From the line containing "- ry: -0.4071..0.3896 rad" to the final line of the entries, copy each line exactly. Pictures stay out.

== Data entries ==

-*-

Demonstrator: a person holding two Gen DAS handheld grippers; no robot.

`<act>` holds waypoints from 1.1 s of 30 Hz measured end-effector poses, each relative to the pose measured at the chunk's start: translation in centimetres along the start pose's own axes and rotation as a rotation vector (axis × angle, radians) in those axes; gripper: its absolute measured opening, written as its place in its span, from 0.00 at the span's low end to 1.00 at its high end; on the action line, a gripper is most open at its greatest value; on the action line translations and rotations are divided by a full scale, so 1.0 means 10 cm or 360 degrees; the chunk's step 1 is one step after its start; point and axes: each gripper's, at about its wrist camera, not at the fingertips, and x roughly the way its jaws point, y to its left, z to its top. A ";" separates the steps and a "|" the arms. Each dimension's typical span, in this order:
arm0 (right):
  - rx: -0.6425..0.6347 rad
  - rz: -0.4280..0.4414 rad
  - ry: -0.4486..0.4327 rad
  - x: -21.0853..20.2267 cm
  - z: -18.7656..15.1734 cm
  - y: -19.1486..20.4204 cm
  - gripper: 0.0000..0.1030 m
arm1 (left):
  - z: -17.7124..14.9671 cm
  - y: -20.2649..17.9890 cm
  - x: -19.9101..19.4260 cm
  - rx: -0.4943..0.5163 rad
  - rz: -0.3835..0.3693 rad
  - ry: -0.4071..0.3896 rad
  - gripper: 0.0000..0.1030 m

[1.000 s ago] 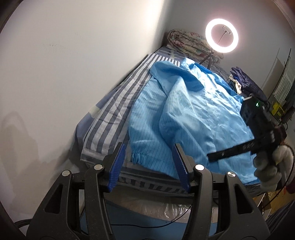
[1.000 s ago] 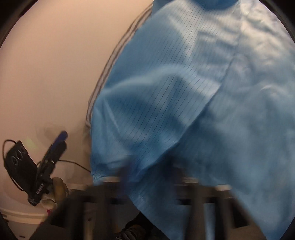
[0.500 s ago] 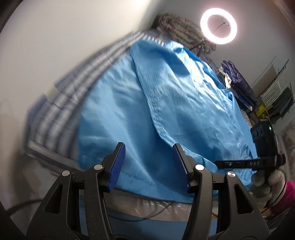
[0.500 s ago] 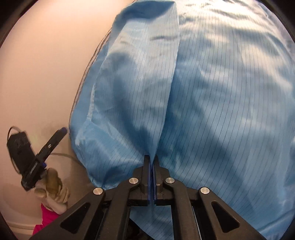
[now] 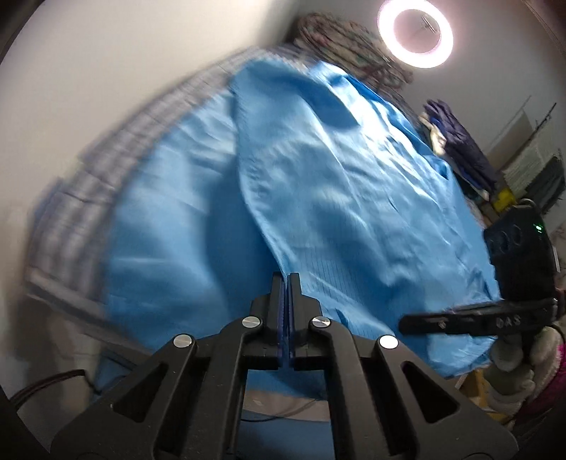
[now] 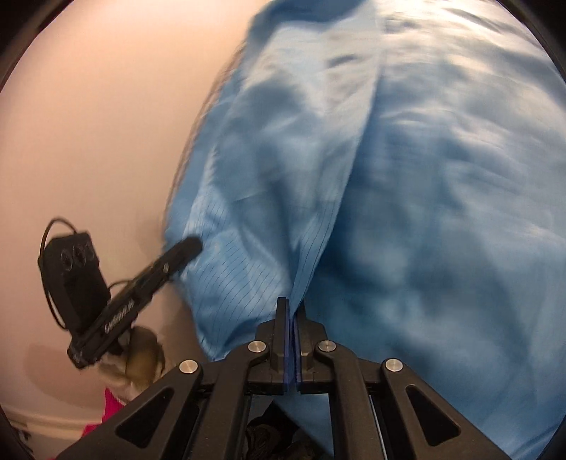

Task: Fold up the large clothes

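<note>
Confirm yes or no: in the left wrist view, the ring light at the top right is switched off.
No. The ring light glows bright white above the far end of the blue garment.

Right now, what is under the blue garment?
A striped bedsheet shows past the blue garment along its wall-side edge; the bed surface beneath the garment itself is covered and cannot be seen.

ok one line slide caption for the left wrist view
Left gripper pinched shut on the blue garment's edge, striped bed beneath.
</note>
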 end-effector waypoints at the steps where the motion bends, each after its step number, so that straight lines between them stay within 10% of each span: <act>1: -0.0035 0.0009 0.0015 0.02 -0.01 0.06 0.00 | 0.01 0.08 -0.11 0.0024 0.0064 -0.0040 0.00; 14: -0.0470 -0.0083 0.0210 0.74 0.08 0.94 0.00 | -0.01 0.74 -0.17 0.0014 0.0391 -0.0039 0.00; 20: -0.0490 -0.0096 0.0208 0.54 0.02 1.02 0.09 | -0.01 0.63 -0.06 0.0111 0.0446 -0.0050 0.00; 22: -0.0494 -0.0074 0.0174 0.42 0.03 1.03 0.28 | -0.04 0.64 -0.10 0.0151 0.0502 -0.0068 0.00; 27: -0.0486 -0.0108 -0.0022 0.01 0.22 0.81 0.28 | -0.08 0.70 -0.17 0.0168 0.0492 -0.0060 0.00; 33: -0.0533 -0.0347 -0.0228 0.06 0.70 0.74 0.28 | 0.02 0.64 -0.36 0.0131 0.0390 -0.0149 0.47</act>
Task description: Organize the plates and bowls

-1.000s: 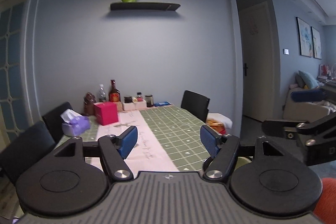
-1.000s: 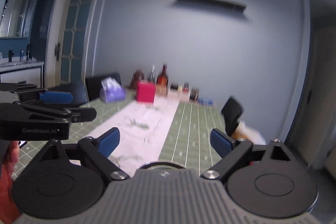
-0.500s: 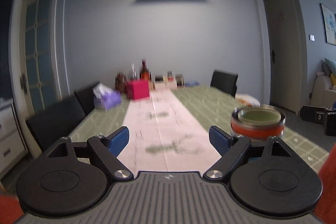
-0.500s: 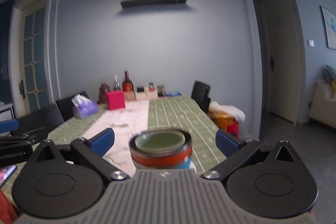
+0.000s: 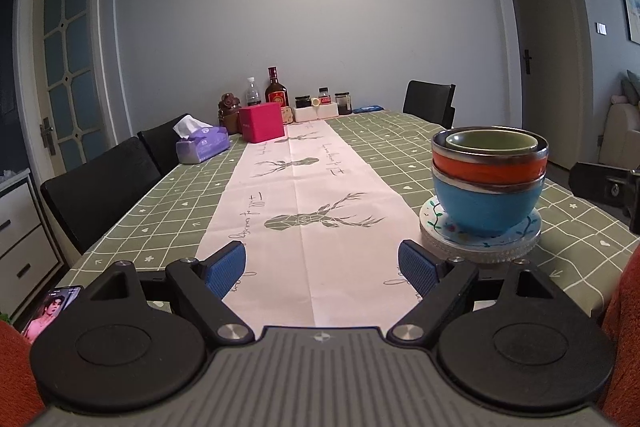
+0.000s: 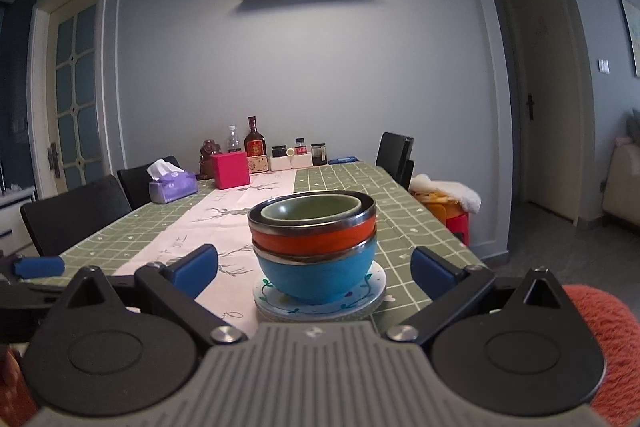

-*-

== Worked solution ==
  - ry: -0.4071..0.3896 rad
  - gripper: 0.0000..0.1030 m

[1.000 s ago] 
[1.000 s ago] 
[0.500 s ago] 
[0.500 s ago] 
[now] 
[now] 

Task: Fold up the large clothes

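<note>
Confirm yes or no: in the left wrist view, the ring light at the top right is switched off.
No. The ring light glows bright white above the far end of the blue garment.

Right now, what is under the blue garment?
A striped bedsheet shows past the blue garment along its wall-side edge; the bed surface beneath the garment itself is covered and cannot be seen.

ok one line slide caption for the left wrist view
Left gripper pinched shut on the blue garment's edge, striped bed beneath.
</note>
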 end-effector waypoints at the steps where the motion bends, each after its step number, so that straight lines between them stay within 10% of each span: <act>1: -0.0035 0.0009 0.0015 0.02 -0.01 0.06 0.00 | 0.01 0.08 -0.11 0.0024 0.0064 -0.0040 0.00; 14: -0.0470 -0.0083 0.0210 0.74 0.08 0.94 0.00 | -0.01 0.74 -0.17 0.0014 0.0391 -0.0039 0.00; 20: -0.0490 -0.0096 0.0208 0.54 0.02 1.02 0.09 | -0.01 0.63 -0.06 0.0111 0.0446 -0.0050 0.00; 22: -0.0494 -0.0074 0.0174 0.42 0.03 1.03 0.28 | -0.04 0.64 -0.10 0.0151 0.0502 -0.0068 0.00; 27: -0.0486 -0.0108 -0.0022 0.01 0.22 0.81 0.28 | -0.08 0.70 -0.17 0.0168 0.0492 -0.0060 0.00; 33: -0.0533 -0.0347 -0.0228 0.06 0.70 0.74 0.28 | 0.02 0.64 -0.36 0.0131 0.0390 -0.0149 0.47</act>
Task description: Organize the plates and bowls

-1.000s: 
-1.000s: 
-0.500s: 
-0.500s: 
+0.000s: 
+0.000s: 

No other output was requested.